Stain represents the mark that refuses to fade away – the bruise on the body, the scar of history, the wound on the land or the after-trace on digital terrains. But often the stain is seen through the eyes of society, and imprinted by systems that strive to scrub away all that is non-normative. The stain is a mark of rebellion, unruly and filled with vitality.
In Pari’s 30th exhibition, artists hone in on the stains left behind on porous bodies. To reckon with dark feelings and realities, some turn to horror to process experiences of displacement, trauma and dysphoria. Others resist in subtle defiance against being categorised, embracing lived-in bodies in their continually changing forms.
If we look closely at the stain, we see the wealth of colours concealed within. Playful, enduring, and honest, these ingrained marks become a record of personal and cultural myth – all visible through a glass darkly.

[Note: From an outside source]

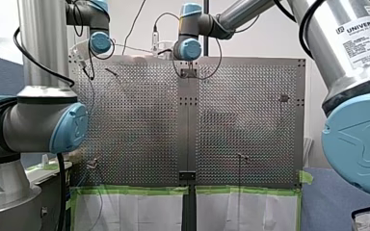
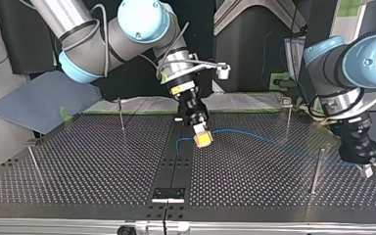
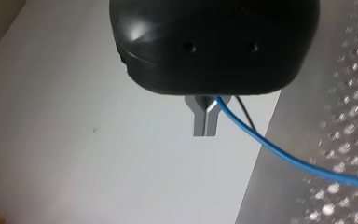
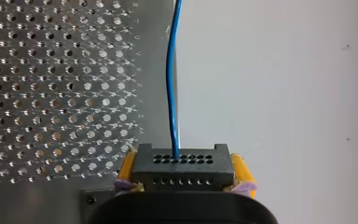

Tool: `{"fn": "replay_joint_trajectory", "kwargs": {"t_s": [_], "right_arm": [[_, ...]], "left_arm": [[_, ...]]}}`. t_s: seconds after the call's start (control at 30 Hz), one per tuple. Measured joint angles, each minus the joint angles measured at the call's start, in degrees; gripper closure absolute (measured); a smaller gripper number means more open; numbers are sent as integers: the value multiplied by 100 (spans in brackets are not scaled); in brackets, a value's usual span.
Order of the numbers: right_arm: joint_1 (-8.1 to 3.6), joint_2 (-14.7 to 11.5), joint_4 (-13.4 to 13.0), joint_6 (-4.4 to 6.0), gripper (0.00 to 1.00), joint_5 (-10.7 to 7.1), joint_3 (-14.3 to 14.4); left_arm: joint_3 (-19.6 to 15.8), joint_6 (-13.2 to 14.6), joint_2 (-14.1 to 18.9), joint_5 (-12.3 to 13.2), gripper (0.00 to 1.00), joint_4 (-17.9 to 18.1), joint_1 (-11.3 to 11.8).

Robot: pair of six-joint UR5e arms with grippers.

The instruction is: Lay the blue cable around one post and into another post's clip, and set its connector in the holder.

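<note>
Connector [image 4: 182, 165] between yellow pads [image 4: 243, 170] shows only from right wrist

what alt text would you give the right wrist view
My right claw, with yellow pads, is clamped on a black connector with rows of small holes. A blue cable leaves the connector's face and runs straight ahead of the claw, with the perforated table on one side of it and a plain pale surface on the other.

Blue cable [image 3: 279, 151] cut off at view's edge.
</note>
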Motion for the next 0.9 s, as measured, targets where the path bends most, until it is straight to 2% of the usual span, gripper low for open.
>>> {"fn": "replay_joint_trajectory", "kwargs": {"t_s": [0.13,0.3,0.4,0.53,0.73,0.9], "right_arm": [[3,128,21,-4,100,-13,-73],[3,305,93,5,100,-18,-179],[0,381,140,3,100,-17,-238],[-7,448,150,5,100,-11,-286],[-2,627,137,19,100,-12,-407],[-13,730,86,35,100,-13,-466]], "left_arm": [[161,-124,-162,139,100,18,177],[206,-267,-238,328,100,58,441],[207,-296,-266,370,100,66,516],[207,-275,-366,457,100,69,554],[178,-80,-643,567,100,70,565],[172,-162,-765,627,100,127,605]]}}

These are residues of multiple selves and their various transformations. Stains of performing corporeal selves and remnants of virtual selves as they slip in and out of fantasy and reality, cyberspace and physicality. Materialising photographic input of the surveilled body, the works are reflections, visually and materially mapping the relationship between the body and the machines that watch them. Each work is a concrete surface stained or inscribed with photographic investigations of the performance of the body which emerges from the knowledge of perpetually being watched. Varying surfaces, material qualities and scales speak to either bodily movement or machinic rigidity, synthesised to accentuate the inextricable and symbiotic relationship between the body and machine. Many mechanisms were involved in creating the works including photographic apparatuses, body-tracking iphone software, 3d printers, photogrammetry software, mass production fabricators - all of which are messages in themselves. The works dissect how the body alters its script and performance when influenced by machines, algorithmically curated streams of imagery and omnipresent corporate surveillance. I reflect on how my agency is being corrupted living in the superpanopticon.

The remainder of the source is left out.